> **What you have to do**:
Stop at the line containing "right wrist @": every line of the listing from the first up to that one must be set down exactly.

※ ※ ※

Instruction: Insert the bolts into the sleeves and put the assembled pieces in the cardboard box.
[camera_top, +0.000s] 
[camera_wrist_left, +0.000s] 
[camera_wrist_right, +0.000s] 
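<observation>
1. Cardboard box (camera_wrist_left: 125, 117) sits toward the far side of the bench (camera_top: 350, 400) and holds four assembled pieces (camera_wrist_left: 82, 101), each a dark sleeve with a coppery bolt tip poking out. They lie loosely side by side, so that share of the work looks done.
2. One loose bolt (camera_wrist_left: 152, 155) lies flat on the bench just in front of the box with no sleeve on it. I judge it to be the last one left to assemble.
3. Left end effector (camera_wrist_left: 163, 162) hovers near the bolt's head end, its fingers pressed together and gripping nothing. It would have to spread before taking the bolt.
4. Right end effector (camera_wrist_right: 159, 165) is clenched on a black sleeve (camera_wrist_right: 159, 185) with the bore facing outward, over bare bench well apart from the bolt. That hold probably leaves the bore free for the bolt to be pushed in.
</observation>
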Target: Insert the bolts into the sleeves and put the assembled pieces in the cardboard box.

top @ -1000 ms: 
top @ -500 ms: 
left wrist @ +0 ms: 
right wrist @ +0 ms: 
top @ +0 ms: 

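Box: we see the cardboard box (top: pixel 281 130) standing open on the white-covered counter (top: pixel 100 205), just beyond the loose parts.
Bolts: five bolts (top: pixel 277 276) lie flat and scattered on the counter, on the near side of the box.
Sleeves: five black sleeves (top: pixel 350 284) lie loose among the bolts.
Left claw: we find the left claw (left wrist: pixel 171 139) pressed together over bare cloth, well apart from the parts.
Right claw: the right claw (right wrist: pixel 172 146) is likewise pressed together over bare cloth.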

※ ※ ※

> **Answer to the exercise**:
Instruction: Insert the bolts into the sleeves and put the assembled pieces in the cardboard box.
[camera_top, +0.000s] 
[camera_wrist_left, +0.000s] 
[camera_wrist_right, +0.000s] 
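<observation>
1. Cardboard box (camera_wrist_left: 125, 117) sits toward the far side of the bench (camera_top: 350, 400) and holds four assembled pieces (camera_wrist_left: 82, 101), each a dark sleeve with a coppery bolt tip poking out. They lie loosely side by side, so that share of the work looks done.
2. One loose bolt (camera_wrist_left: 152, 155) lies flat on the bench just in front of the box with no sleeve on it. I judge it to be the last one left to assemble.
3. Left end effector (camera_wrist_left: 163, 162) hovers near the bolt's head end, its fingers pressed together and gripping nothing. It would have to spread before taking the bolt.
4. Right end effector (camera_wrist_right: 159, 165) is clenched on a black sleeve (camera_wrist_right: 159, 185) with the bore facing outward, over bare bench well apart from the bolt. That hold probably leaves the bore free for the bolt to be pushed in.
</observation>
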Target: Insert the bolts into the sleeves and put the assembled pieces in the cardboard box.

top @ -1000 ms: 
top @ -500 ms: 
left wrist @ +0 ms: 
right wrist @ +0 ms: 

With this, the answer is finished.